◆ TASK DETAILS: Give again, word for word, every line in the entries below from the line with "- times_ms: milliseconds" up to and including the line with "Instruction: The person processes", and no other line.

[DATA LISTING]

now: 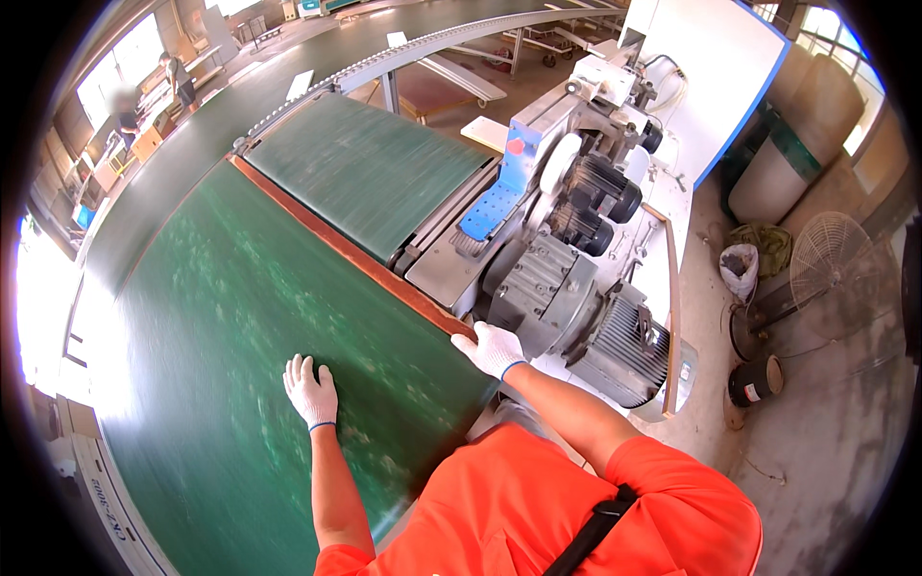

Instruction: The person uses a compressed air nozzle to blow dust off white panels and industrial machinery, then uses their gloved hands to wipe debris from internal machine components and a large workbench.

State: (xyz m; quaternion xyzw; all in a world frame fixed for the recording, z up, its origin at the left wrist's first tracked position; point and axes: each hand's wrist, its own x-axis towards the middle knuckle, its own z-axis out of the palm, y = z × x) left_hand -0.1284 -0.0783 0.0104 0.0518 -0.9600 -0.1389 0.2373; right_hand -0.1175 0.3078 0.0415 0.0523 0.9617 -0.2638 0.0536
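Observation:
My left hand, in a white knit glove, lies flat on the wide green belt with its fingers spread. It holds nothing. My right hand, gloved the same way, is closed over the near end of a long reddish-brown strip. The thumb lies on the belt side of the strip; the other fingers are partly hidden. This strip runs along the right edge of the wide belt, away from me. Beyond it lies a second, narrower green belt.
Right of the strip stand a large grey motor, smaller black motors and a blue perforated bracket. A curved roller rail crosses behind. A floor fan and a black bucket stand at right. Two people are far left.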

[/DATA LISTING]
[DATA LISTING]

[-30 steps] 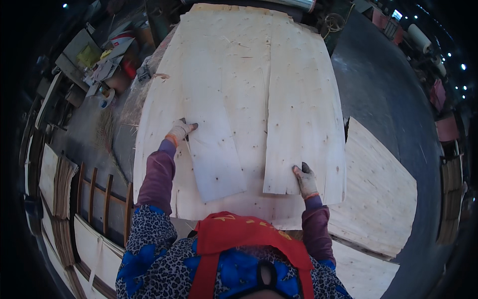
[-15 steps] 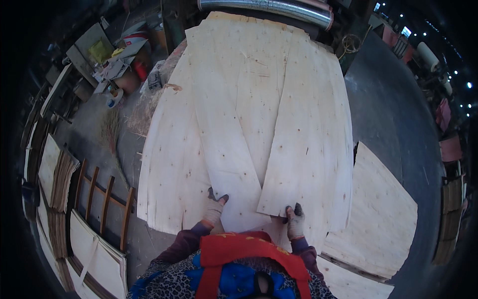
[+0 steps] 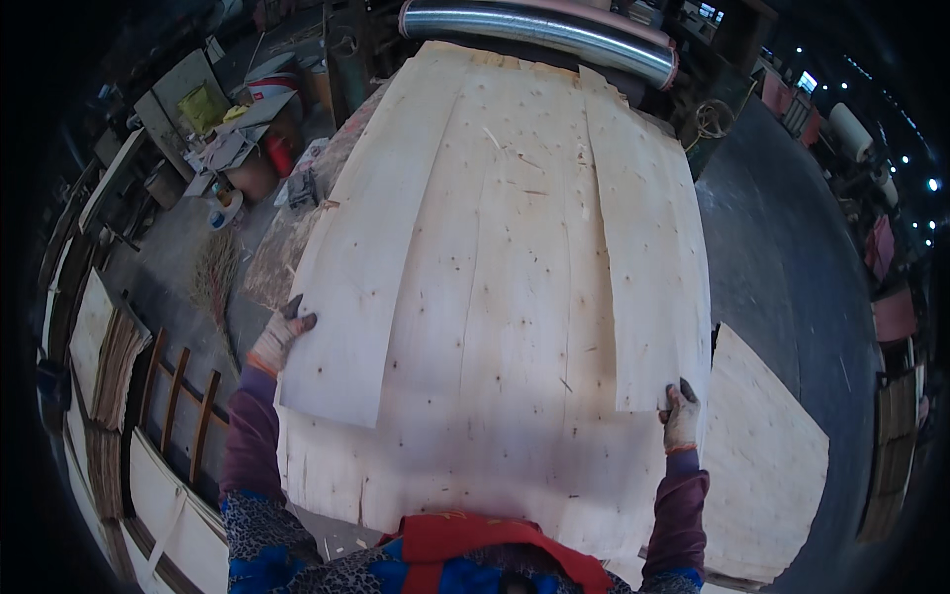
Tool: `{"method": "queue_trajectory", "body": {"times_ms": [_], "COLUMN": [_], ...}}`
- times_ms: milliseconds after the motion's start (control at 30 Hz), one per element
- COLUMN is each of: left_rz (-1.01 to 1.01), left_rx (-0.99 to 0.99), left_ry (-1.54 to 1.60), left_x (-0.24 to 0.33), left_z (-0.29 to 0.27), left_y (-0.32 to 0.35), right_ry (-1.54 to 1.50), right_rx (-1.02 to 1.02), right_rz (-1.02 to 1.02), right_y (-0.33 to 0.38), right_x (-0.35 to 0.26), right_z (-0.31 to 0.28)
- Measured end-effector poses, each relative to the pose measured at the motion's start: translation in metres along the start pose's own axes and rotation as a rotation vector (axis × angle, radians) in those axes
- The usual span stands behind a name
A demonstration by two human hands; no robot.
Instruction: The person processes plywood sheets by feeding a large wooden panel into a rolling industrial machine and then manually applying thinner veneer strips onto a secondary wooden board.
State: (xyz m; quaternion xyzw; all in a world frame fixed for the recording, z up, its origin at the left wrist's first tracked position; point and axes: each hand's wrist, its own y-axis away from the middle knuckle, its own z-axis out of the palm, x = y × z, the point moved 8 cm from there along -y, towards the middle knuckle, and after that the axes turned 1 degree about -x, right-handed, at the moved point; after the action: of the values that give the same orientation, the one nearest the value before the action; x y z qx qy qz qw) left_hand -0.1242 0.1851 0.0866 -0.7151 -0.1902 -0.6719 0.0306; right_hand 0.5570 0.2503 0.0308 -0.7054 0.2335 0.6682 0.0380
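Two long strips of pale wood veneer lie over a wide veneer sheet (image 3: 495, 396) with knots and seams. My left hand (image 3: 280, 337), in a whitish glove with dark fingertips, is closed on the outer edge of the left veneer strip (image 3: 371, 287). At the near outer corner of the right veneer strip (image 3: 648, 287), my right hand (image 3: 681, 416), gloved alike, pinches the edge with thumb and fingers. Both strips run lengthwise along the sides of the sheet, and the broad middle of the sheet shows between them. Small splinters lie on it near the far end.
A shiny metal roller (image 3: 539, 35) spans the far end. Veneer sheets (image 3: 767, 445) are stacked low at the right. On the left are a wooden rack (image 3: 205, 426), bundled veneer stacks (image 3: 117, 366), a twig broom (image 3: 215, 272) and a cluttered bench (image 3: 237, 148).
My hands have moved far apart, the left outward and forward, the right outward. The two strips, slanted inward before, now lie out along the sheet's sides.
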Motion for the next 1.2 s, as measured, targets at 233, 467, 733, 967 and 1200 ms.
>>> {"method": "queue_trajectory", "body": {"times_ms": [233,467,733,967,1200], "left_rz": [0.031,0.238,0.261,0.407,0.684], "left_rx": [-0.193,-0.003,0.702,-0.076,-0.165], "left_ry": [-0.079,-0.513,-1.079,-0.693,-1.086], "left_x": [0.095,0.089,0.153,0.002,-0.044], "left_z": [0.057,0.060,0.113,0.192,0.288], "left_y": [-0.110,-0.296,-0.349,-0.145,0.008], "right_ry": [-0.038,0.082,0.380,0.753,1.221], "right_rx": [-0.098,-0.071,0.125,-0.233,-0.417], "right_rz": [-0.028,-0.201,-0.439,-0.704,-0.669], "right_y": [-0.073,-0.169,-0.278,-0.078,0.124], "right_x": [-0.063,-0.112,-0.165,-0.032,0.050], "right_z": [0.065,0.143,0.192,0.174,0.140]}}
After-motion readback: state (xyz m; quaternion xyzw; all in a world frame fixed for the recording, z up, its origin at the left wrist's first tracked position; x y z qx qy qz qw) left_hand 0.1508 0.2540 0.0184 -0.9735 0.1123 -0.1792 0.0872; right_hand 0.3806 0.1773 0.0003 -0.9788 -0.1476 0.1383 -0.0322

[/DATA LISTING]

◆ COMPLETED TASK:
- times_ms: milliseconds after the motion's start (control at 30 Hz), one per element
- COLUMN is each of: left_rz (-1.01 to 1.01), left_rx (-0.99 to 0.99), left_ry (-1.54 to 1.60), left_x (-0.24 to 0.33), left_z (-0.29 to 0.27), left_y (-0.32 to 0.35), right_ry (-1.54 to 1.50), right_rx (-1.02 to 1.02), right_rz (-1.02 to 1.02), right_y (-0.33 to 0.38), right_x (-0.35 to 0.26), right_z (-0.31 to 0.28)
- Measured end-effector poses, each relative to the pose measured at the motion's start: translation in metres along the start pose's own axes and rotation as a rotation vector (axis × angle, radians) in those axes
- The usual span stands behind a name
A demonstration by two human hands; no robot.
Instruction: The person processes plywood sheets by feeding a large wooden panel into a rolling industrial machine and then manually applying thinner veneer strips onto a secondary wooden board.

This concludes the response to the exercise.